Il travaille avec des briskets d’Alberta et jongle avec les variables de la saumure, des épices, du temps de fumage, du mélange de bois de pommier et d’érable, des températures… Puis vient la cuisson à la vapeur, ajustée selon la tendreté de la viande. Un processus exigeant qui ne cède qu’à son sens du détail et de l’expérimentation. Selon lui, aucun brisket ne se ressemble exactement.


Photograph: Audrey-Ève Beauchamp / @audreyeve.beauchamp
« Il y a tellement de petites choses. La plupart des gens ne remarqueraient pas les variations, mais moi, je les goûte », dit-il.
Chaque tranche de smoked meat servie ici – ou au Mayfair Tavern d’à côté, où elle est discrètement passée au bar par une trappe – demande plus d’une semaine de préparation.
Puis il y a le temps que les clients passent sur la route pour venir, et celui qu’ils ont passé à savourer ce smoked meat depuis l’ouverture du restaurant.

« Quand un client plus âgé entre et qu’il sait vraiment ce qu’est le smoked meat — qu’il a connu l’époque où il était encore fumé comme il faut — et qu’il me dit : “Ça, c’est du vrai smoked meat. Je m’en souviens.” Ça, c’est le plus beau compliment », raconte Varvaro.
« Ça me rend fier de ce que je fais, et ça me donne encore plus envie de continuer. »
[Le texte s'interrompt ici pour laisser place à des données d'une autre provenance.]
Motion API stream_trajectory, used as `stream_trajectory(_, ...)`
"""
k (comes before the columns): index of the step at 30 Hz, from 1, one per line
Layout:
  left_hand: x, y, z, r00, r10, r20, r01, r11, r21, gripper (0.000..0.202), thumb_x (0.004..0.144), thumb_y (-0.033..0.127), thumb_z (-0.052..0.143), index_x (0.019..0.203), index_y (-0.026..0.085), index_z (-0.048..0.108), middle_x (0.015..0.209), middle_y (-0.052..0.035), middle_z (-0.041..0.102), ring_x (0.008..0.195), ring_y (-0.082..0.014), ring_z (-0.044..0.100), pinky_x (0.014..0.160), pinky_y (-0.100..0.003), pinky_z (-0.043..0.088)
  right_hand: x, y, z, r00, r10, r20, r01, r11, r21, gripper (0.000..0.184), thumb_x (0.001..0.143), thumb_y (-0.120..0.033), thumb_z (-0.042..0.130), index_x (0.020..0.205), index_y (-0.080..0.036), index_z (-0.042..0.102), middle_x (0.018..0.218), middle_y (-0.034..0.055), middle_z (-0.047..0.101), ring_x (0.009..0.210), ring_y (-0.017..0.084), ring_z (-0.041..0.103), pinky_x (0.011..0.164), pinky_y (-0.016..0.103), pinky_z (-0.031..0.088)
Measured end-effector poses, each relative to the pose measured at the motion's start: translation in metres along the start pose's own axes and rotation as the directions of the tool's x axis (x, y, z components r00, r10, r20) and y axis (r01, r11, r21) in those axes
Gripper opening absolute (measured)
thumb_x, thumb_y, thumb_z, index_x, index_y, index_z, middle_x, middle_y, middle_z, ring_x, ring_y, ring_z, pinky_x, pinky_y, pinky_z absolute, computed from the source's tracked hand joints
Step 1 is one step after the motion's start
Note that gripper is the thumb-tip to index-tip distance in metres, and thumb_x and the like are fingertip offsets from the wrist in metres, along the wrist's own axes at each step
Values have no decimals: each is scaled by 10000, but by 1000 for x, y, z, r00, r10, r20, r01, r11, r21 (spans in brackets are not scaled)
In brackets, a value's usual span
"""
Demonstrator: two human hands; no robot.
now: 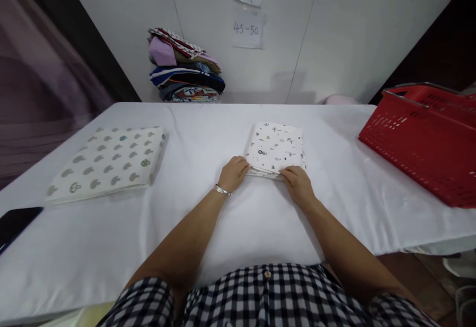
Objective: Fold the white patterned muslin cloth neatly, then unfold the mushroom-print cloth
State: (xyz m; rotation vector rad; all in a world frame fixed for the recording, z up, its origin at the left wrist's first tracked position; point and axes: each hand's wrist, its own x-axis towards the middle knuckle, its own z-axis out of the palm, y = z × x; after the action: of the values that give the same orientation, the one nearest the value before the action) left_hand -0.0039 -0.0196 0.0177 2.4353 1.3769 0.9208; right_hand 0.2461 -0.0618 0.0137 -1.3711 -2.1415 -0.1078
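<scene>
A white cloth (277,146) with small printed figures and plants lies folded into a thick rectangle on the white-covered table (238,228). My left hand (234,172), a silver bracelet at its wrist, pinches the near left corner of this cloth. At the near edge, towards the right corner, my right hand (298,183) pinches the folded layers between thumb and fingers. Several layers show along the near edge between the hands. To the left lies another folded cloth (115,156), white with grey and green mushroom prints, with neither hand on it.
A red plastic basket (424,143) with metal handles stands at the right. A dark phone-like object (17,223) lies at the left edge. Behind the table, a stack of folded fabrics (186,69) rests by the wall, under paper signs (249,29).
</scene>
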Motion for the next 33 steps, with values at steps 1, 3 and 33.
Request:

Comment bâtir une institution
Faire de Delibee’s ce qu’il est aujourd’hui n’a pas été de tout repos. Des années de travail acharné ont été nécessaires pour atteindre ce statut. Le restaurant fait désormais partie intégrante du paysage de Pointe-Claire, même si Varvaro a dû tracer son propre chemin pour y arriver.
« Il faut suivre son instinct et faire ce qu’on ressent. Dans la restauration, il y a des règles : vendre et acheter à un certain prix, gérer les choses d’une certaine façon », dit-il.
« Mais moi, le prix ne m’a jamais vraiment préoccupé. Je me dis que si quelqu’un entre ici, c’est comme s’il entrait chez moi. Et si quelqu’un entre chez moi, je vais le nourrir comme un invité. »

Une approche humaine qui a porté ses fruits. Ceux qui savent, savent : le smoked meat de Varvaro est à classer aux côtés des grands classiques de Montréal, aux côtés des bagels tout juste sortis du four et de la réconfortante simplicité d’une bonne poutine.